=== Begin Enclosure ===

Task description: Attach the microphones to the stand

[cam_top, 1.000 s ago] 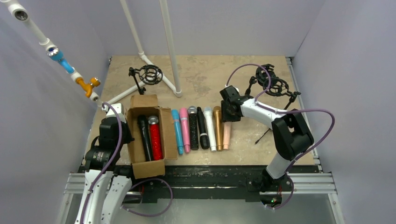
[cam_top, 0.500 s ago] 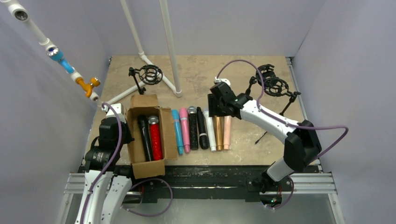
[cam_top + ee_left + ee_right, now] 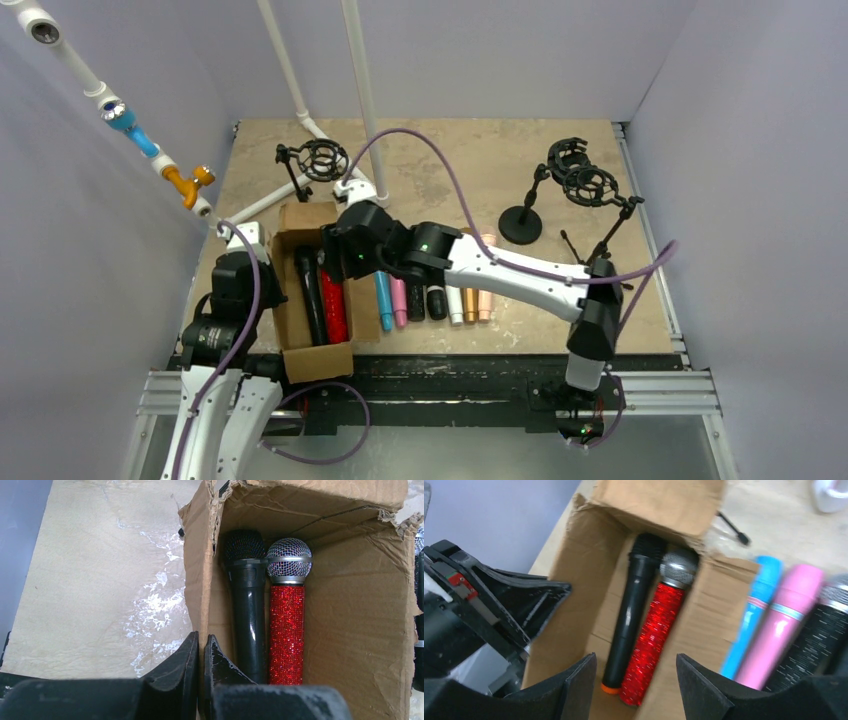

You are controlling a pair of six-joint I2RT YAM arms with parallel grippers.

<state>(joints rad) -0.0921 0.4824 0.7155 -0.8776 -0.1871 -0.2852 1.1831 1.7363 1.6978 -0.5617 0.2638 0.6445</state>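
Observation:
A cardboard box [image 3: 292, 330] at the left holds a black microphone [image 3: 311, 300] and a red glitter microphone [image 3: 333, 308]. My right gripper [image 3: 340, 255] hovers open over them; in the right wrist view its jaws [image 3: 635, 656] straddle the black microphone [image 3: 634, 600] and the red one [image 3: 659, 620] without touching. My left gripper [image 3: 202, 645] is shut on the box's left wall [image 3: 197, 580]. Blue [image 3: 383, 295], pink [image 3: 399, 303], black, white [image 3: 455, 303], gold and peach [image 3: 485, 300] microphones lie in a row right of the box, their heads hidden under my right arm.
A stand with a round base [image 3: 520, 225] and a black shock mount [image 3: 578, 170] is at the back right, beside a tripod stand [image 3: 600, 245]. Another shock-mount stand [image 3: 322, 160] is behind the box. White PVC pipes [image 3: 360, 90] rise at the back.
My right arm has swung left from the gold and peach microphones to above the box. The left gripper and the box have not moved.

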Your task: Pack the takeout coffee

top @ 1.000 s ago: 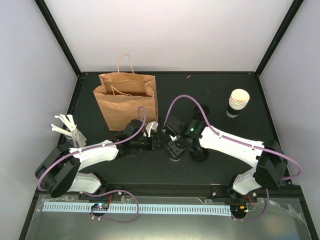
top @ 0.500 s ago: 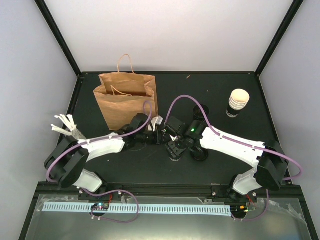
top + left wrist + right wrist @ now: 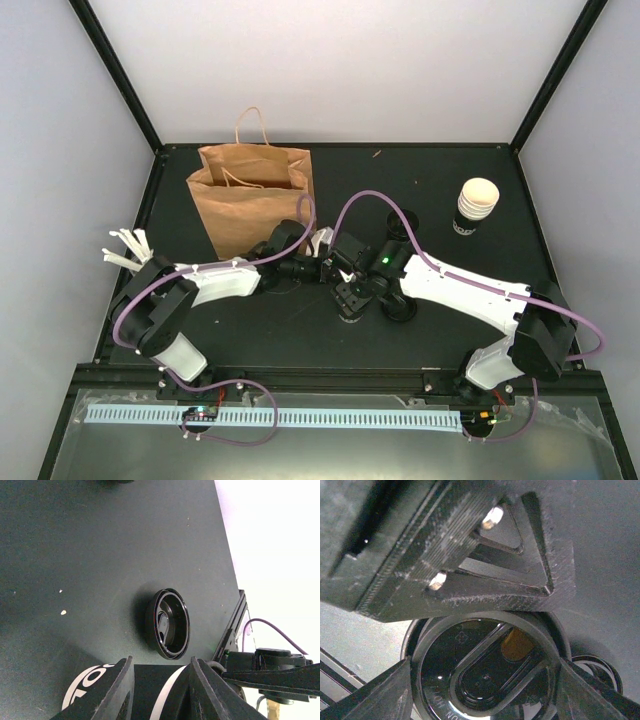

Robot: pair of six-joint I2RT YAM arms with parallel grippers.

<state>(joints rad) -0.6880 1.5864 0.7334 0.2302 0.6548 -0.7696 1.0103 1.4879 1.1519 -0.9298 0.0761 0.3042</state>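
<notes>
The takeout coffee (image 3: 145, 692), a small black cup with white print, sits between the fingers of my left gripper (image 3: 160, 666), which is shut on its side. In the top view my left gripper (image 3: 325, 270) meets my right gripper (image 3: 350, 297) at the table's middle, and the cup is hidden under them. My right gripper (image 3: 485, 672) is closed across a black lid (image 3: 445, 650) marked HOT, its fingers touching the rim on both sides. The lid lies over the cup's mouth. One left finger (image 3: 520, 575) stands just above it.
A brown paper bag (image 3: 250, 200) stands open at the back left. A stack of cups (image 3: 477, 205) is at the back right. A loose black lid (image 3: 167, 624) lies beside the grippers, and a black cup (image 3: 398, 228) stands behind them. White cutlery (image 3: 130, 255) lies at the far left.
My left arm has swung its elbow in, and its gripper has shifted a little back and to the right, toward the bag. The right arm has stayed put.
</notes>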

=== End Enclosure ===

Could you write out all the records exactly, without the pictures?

▸ **Finished exercise**:
Task description: Attach the microphones to the stand

[cam_top, 1.000 s ago] 
[cam_top, 0.500 s ago] 
[cam_top + ee_left + ee_right, now] 

You are controlling a pair of six-joint I2RT YAM arms with parallel grippers.

<state>(joints rad) -0.0921 0.4824 0.7155 -0.8776 -0.1871 -0.2852 1.1831 1.7363 1.6978 -0.5617 0.2638 0.6445</state>
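Observation:
A cardboard box [image 3: 292, 330] at the left holds a black microphone [image 3: 311, 300] and a red glitter microphone [image 3: 333, 308]. My right gripper [image 3: 340, 255] hovers open over them; in the right wrist view its jaws [image 3: 635, 656] straddle the black microphone [image 3: 634, 600] and the red one [image 3: 659, 620] without touching. My left gripper [image 3: 202, 645] is shut on the box's left wall [image 3: 197, 580]. Blue [image 3: 383, 295], pink [image 3: 399, 303], black, white [image 3: 455, 303], gold and peach [image 3: 485, 300] microphones lie in a row right of the box, their heads hidden under my right arm.
A stand with a round base [image 3: 520, 225] and a black shock mount [image 3: 578, 170] is at the back right, beside a tripod stand [image 3: 600, 245]. Another shock-mount stand [image 3: 322, 160] is behind the box. White PVC pipes [image 3: 360, 90] rise at the back.
My right arm has swung left from the gold and peach microphones to above the box. The left gripper and the box have not moved.
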
Your task: Pack the takeout coffee

top @ 1.000 s ago: 
top @ 0.500 s ago: 
top + left wrist + right wrist @ now: 

Robot: pair of six-joint I2RT YAM arms with parallel grippers.

<state>(joints rad) -0.6880 1.5864 0.7334 0.2302 0.6548 -0.7696 1.0103 1.4879 1.1519 -0.9298 0.0761 0.3042</state>
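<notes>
The takeout coffee (image 3: 145, 692), a small black cup with white print, sits between the fingers of my left gripper (image 3: 160, 666), which is shut on its side. In the top view my left gripper (image 3: 325, 270) meets my right gripper (image 3: 350, 297) at the table's middle, and the cup is hidden under them. My right gripper (image 3: 485, 672) is closed across a black lid (image 3: 445, 650) marked HOT, its fingers touching the rim on both sides. The lid lies over the cup's mouth. One left finger (image 3: 520, 575) stands just above it.
A brown paper bag (image 3: 250, 200) stands open at the back left. A stack of cups (image 3: 477, 205) is at the back right. A loose black lid (image 3: 167, 624) lies beside the grippers, and a black cup (image 3: 398, 228) stands behind them. White cutlery (image 3: 130, 255) lies at the far left.
My left arm has swung its elbow in, and its gripper has shifted a little back and to the right, toward the bag. The right arm has stayed put.
</notes>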

The answer given is complete.